[Collection entries]
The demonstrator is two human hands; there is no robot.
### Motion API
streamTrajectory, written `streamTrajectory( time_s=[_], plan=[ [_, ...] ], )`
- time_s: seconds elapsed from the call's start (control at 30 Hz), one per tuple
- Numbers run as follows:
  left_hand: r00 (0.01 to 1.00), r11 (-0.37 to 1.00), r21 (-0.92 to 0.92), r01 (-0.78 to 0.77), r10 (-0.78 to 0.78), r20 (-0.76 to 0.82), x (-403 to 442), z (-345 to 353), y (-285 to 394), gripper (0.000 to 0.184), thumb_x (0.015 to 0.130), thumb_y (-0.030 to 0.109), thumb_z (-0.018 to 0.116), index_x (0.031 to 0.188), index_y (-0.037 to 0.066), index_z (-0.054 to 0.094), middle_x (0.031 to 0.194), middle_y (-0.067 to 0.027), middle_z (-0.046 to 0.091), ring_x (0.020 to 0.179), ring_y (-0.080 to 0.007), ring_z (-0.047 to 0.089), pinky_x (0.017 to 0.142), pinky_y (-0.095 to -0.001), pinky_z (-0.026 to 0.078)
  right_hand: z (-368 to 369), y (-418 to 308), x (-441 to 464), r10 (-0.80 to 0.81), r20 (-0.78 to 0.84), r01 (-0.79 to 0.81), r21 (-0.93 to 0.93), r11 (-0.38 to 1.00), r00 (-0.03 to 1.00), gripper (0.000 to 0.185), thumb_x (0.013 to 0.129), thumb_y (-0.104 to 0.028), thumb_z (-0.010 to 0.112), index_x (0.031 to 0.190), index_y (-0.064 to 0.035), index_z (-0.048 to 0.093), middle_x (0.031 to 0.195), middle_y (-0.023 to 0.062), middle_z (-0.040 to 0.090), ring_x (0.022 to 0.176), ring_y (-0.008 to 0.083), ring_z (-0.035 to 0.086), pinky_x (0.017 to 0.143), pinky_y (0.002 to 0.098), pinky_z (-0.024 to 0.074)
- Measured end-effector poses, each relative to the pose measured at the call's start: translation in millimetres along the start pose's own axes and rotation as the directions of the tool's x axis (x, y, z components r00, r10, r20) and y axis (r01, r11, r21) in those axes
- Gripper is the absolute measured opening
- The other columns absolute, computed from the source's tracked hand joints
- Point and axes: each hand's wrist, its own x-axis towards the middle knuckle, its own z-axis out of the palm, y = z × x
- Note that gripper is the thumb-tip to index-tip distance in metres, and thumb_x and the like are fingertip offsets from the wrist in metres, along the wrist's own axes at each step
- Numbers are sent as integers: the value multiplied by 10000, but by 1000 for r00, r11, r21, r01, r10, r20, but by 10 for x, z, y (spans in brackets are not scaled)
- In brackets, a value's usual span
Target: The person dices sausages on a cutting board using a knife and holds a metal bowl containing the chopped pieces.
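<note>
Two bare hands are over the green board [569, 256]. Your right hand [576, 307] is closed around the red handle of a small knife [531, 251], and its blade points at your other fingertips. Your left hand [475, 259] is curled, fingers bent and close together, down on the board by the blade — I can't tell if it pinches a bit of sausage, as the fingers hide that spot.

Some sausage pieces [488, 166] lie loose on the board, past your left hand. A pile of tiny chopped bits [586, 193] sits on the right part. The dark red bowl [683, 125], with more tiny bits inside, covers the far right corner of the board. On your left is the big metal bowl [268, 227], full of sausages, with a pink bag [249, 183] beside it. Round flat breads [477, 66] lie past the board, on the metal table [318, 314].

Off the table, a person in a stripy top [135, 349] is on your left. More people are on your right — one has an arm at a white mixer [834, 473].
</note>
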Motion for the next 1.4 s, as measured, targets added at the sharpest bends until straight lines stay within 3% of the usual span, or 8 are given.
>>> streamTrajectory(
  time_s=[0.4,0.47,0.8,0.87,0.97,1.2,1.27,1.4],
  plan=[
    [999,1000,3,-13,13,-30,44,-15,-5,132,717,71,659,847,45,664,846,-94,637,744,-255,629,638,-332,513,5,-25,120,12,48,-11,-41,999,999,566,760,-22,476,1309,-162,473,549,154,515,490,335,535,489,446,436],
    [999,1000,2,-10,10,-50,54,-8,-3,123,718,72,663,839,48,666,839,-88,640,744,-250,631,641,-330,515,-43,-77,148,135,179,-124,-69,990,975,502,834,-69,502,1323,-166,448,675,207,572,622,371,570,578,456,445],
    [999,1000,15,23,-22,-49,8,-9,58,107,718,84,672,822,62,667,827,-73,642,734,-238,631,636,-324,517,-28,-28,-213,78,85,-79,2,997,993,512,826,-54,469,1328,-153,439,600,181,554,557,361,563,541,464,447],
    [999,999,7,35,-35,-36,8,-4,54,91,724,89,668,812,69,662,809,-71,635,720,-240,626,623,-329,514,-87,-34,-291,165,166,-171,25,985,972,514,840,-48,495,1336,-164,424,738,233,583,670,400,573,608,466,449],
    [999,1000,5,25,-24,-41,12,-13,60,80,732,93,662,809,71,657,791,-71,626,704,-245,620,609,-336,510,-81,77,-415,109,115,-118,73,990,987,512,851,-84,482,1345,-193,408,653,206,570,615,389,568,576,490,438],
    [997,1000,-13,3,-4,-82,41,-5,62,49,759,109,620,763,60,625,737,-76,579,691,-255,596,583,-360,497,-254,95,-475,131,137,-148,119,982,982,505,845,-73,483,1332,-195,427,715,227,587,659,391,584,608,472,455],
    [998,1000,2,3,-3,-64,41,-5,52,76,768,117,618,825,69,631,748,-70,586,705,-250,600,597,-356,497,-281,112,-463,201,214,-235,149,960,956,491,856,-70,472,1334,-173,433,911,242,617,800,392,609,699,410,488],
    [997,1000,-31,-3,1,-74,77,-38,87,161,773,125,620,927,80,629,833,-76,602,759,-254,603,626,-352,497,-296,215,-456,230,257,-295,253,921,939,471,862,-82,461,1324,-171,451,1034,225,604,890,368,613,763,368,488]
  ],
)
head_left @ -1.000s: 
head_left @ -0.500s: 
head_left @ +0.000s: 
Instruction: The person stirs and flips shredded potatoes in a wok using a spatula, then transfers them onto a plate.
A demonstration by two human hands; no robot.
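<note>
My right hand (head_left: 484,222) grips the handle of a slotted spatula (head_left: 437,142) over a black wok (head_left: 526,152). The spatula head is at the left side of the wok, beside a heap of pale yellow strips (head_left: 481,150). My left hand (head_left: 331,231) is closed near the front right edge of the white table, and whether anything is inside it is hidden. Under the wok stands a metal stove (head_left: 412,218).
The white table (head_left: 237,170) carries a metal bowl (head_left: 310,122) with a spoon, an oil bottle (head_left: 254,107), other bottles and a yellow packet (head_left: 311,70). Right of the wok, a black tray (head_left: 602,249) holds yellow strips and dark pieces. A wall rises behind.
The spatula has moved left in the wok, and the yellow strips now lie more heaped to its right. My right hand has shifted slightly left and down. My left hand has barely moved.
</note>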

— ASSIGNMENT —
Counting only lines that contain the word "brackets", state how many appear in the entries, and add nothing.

— ANSWER AREA —
2